Exercise directions — Ignoring every picture, transcribe the data in full as it stands.

▼▼▼

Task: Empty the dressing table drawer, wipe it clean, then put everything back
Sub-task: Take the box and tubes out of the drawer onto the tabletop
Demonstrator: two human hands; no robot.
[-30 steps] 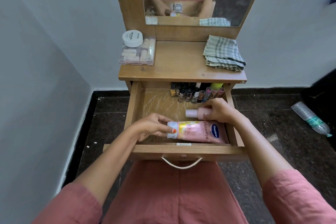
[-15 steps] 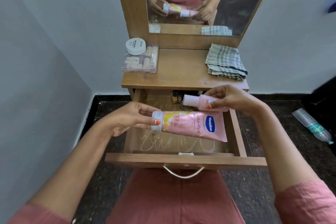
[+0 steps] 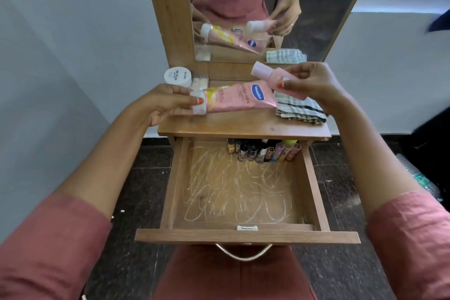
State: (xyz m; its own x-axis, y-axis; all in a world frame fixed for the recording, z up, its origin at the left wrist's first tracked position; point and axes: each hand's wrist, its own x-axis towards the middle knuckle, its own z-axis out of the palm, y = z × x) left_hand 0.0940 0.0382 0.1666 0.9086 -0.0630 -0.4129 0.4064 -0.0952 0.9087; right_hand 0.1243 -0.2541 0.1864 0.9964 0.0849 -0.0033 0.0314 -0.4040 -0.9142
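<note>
Item held, left: soft pink plastic squeeze tube (image 3: 239, 98) with a white screw cap, yellow print near the cap and a blue oval brand badge toward the flat crimped end. Left hand (image 3: 168, 102) pinches the cap between thumb and fingertips; nothing else supports the body. The long axis runs across the view, cap to the left, crimped end to the right and slightly raised, ending close to the right hand.

Item held, right: small pink plastic bottle (image 3: 272, 75) with a pale rounded cap, tilted with the cap up and to the left. Right hand (image 3: 314, 83) grips its lower body with curled fingers and thumb.

Position: both items are in the air above the wooden dressing-table top (image 3: 243, 125), out of the open wooden drawer (image 3: 246, 236). Bare wood lies beneath the tube, between the white round tub (image 3: 176, 76) with clear plastic box (image 3: 201, 80) on the left and the folded green-checked cloth (image 3: 302, 111) on the right. The right hand hovers over the cloth, so the left hand is judged nearer the free spot. The tube could go down flat without turning.

Contents of drawer: row of small nail-polish bottles (image 3: 258, 152) against the back wall, right half. The floor shows pale scribbled marks. Emptying judged part done, wiping not yet begun.
</note>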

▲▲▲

Task result —
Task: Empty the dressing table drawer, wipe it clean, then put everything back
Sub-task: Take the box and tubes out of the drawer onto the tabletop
Demonstrator: two human hands; no robot.
[-30 steps] 
[-15 steps] 
[+0 steps] 
State: (xyz m; its own x-axis, y-axis; all in a world frame fixed for the recording, z up, its origin at the left wrist's first tracked position; point and axes: each hand's wrist, its own x-axis towards the middle knuckle, its own z-axis out of the palm, y = z × x) left_hand 0.0940 0.0382 0.1666 0.9086 -0.0630 -0.4129 0.4064 -0.0952 0.9087; right_hand 0.1243 -0.2541 0.1864 0.9964 0.0849 -0.0033 0.0314 -0.4040 -0.9142
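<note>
Item held, left: soft pink plastic squeeze tube (image 3: 239, 98) with a white screw cap, yellow print near the cap and a blue oval brand badge toward the flat crimped end. Left hand (image 3: 168, 102) pinches the cap between thumb and fingertips; nothing else supports the body. The long axis runs across the view, cap to the left, crimped end to the right and slightly raised, ending close to the right hand.

Item held, right: small pink plastic bottle (image 3: 272, 75) with a pale rounded cap, tilted with the cap up and to the left. Right hand (image 3: 314, 83) grips its lower body with curled fingers and thumb.

Position: both items are in the air above the wooden dressing-table top (image 3: 243, 125), out of the open wooden drawer (image 3: 246, 236). Bare wood lies beneath the tube, between the white round tub (image 3: 176, 76) with clear plastic box (image 3: 201, 80) on the left and the folded green-checked cloth (image 3: 302, 111) on the right. The right hand hovers over the cloth, so the left hand is judged nearer the free spot. The tube could go down flat without turning.

Contents of drawer: row of small nail-polish bottles (image 3: 258, 152) against the back wall, right half. The floor shows pale scribbled marks. Emptying judged part done, wiping not yet begun.
</note>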

This output is now finished.